**What you are asked to do**.
Every line of the listing that holds the word "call" should be returned.
------ Dataset section ------
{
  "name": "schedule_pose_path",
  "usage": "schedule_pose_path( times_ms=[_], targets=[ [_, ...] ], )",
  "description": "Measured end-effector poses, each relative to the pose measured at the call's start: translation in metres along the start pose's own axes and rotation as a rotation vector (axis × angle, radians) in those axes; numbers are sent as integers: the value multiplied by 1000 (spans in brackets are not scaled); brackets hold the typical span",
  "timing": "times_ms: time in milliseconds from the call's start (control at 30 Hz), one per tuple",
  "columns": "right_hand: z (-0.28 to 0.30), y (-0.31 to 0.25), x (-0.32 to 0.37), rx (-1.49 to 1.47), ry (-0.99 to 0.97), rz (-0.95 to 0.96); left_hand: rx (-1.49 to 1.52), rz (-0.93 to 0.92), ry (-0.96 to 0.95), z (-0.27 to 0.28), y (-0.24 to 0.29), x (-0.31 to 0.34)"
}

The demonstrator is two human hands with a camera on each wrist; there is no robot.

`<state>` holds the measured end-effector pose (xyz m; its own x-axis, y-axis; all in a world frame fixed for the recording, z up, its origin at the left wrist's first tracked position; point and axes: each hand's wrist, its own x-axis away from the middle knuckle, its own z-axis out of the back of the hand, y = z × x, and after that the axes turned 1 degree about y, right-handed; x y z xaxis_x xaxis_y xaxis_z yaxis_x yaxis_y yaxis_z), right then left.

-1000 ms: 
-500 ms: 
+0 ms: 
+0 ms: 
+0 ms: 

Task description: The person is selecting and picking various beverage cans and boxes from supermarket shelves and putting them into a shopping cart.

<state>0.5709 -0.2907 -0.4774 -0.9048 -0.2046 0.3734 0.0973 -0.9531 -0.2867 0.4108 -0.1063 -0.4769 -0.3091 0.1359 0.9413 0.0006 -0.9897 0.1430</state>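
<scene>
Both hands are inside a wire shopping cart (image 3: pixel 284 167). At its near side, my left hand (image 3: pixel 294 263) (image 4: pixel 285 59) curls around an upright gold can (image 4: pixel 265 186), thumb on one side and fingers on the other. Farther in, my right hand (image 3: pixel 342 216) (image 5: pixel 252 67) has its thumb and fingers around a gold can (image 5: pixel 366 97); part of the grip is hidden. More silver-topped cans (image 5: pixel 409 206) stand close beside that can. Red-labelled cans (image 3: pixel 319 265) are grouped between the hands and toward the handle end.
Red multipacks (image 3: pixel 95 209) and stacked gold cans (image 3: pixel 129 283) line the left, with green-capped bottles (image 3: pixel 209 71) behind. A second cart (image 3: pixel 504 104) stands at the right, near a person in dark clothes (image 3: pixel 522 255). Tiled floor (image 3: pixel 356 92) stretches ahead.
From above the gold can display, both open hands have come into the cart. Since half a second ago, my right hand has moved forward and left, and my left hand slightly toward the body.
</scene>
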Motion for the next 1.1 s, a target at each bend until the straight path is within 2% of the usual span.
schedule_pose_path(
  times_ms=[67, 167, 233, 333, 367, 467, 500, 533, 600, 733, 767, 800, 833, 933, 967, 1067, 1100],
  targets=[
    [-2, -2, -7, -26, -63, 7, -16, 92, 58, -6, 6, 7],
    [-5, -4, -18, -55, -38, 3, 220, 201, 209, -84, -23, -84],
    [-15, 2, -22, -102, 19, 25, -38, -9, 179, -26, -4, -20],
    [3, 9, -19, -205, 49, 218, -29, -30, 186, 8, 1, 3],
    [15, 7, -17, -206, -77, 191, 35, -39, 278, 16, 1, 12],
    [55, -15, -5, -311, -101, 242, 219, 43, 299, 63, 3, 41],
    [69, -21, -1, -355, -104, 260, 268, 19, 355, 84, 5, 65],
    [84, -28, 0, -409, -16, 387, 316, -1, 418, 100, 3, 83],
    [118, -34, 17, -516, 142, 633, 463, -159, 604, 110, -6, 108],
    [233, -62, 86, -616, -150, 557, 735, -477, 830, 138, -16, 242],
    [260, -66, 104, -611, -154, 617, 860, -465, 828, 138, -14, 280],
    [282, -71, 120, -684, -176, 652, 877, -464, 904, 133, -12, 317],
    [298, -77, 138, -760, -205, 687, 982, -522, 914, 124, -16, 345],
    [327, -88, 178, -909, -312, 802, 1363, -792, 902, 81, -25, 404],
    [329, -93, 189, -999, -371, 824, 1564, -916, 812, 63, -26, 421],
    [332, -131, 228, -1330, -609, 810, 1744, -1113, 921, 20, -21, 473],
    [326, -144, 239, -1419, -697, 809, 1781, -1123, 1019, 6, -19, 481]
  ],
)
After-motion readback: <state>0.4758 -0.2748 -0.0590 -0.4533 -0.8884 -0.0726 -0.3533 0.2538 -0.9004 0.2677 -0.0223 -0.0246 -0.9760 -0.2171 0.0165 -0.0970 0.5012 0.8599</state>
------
**Solution for this task**.
  "description": "Measured end-effector poses, each relative to the pose measured at the call's start: translation in metres along the start pose's own axes and rotation as a rotation vector (axis × angle, radians) in those axes; numbers are sent as integers: the value multiplied by 1000 (spans in brackets are not scaled); brackets hold the typical span",
  "timing": "times_ms: time in milliseconds from the call's start (control at 30 Hz), one per tuple",

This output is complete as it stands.